Benny waited until his back was turned and then kicked him up the arse, sending him sprawling into a rock.
"Bitch!"
"We're supposed to be working together you evil little bugger."
"I can't help it. I am what I am."
"Excuse me," another new voice. "But if you two have stopped messing around, we do have things to attend to."
Oddly enough, it was Angel. For a man who had just been burned to death, he looked remarkably healthy. About twenty years older, about three stone heavier and half a foot shorter, but still in relatively good health. He turned up the bottoms of his trousers, took off his tight coat and stretched shirt and replaced them with a voluminous woollen jumper patterned with miniature Christmas trees, and a tweed jacket.
"Always come prepared," he said.
"You're one of them," said Benny.
"Of course."
"I thought you'd all gone."
"I couldn't resist cruising back to some of the old haunts."

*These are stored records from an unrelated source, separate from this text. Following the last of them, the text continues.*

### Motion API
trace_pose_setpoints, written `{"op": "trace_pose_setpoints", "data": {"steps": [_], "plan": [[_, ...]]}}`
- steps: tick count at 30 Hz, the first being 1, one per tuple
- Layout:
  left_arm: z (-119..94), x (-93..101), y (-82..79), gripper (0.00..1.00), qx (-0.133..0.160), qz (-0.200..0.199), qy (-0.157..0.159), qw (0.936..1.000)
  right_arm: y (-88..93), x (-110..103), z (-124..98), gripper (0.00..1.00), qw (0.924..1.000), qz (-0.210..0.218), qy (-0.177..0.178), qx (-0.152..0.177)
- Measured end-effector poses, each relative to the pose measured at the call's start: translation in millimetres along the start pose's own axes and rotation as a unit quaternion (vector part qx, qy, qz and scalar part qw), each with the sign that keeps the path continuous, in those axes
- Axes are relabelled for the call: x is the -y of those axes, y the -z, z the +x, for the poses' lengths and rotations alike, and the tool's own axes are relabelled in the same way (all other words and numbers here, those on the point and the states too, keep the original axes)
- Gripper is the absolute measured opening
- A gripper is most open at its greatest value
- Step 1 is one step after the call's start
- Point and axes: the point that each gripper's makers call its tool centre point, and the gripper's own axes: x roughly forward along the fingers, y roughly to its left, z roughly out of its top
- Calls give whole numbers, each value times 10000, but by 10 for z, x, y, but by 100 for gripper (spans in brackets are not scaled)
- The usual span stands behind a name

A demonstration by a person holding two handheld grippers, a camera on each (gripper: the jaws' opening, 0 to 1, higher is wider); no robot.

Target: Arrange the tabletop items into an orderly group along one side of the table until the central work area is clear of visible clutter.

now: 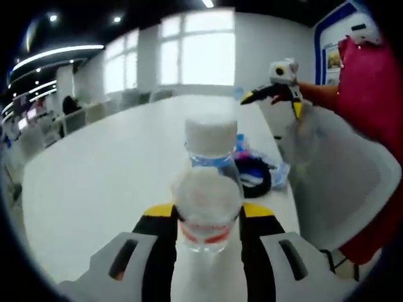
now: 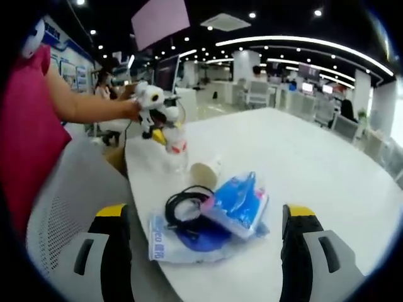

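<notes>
White and broad, the table (image 2: 327, 170) is mostly bare in the middle. A black cable (image 2: 182, 206), blue tissue pack (image 2: 238, 204) and paper cup (image 2: 204, 171) already cluster near one edge. The left gripper (image 1: 208, 229) is closed around a water bottle (image 1: 208, 207) beside that group, likely the last piece. The right gripper (image 2: 204, 236) hovers spread wide, holding nothing, just before the pile.

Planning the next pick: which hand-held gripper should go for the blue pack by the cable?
Right. Its hand-held gripper is open with the blue pack just ahead between the jaws; the left is shut on the bottle.
</notes>
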Motion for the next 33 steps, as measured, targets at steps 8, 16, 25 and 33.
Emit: {"op": "trace_pose_setpoints", "data": {"steps": [8,16,25,33], "plan": [[-16,-1,2,36,1,-69,-90,9999,-184,-74,246,99,9994,-104,-293,161],[-69,-82,23,38,41,-155,-245,9996,-392,-150,486,97,9973,-198,-612,347],[-41,-56,66,40,107,-161,-364,9992,-640,-326,816,97,9927,-403,-1027,478],[-38,-47,62,42,255,-260,-511,9980,-813,-471,1109,96,9870,-534,-1401,573]]}}
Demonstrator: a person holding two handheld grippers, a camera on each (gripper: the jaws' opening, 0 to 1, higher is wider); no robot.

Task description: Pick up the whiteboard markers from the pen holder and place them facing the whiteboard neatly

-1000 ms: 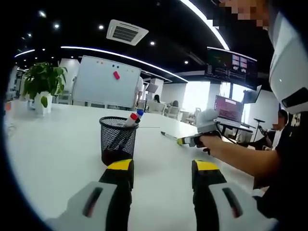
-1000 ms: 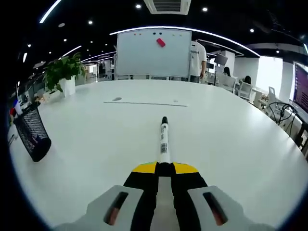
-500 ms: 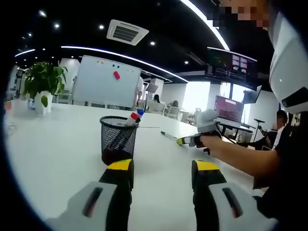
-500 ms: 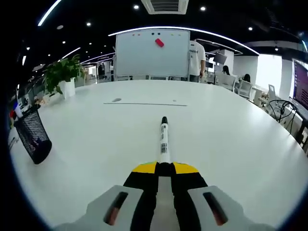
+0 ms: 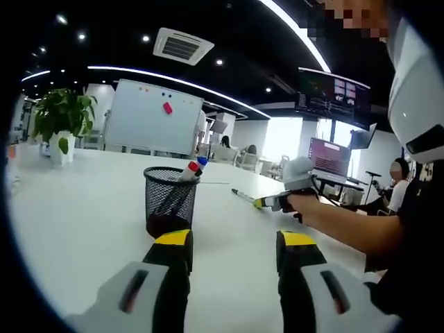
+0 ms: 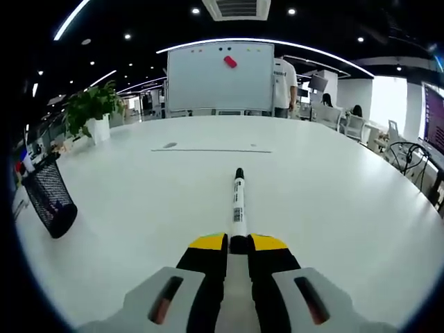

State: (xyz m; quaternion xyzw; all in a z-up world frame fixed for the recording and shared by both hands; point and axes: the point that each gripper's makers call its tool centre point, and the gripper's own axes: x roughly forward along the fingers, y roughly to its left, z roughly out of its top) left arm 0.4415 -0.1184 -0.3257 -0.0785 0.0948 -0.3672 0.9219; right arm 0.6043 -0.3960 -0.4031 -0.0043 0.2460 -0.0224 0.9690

"Oh no!" screamed the Totem. "Buggered if I'm hanging around with your sort." And with that, he leapt over the side of the cliff. Benny dived after him, and found she was unable to stop. She gripped the cliff's edge as her legs slid into air below her.
Miles grinned upwards. He opened his arms. The Good Totem began to bounce excitedly. It jumped towards him, as a very annoyed Evil Totem shot off a few more fireballs before falling into Miles' face. Benny saw the three combine again, forming the cod Trin'l, just before she lost her grip. She felt the touch of Angel's fingers as she went, heard Huignar scream in shock.
And then she looked down. And found she was falling helplessly. She sailed past Miles, past the dig, into the vast, empty insides of the mountain. As she fell, she saw something below her. Something growing, returning to life as she fell through time. Something coming towards her.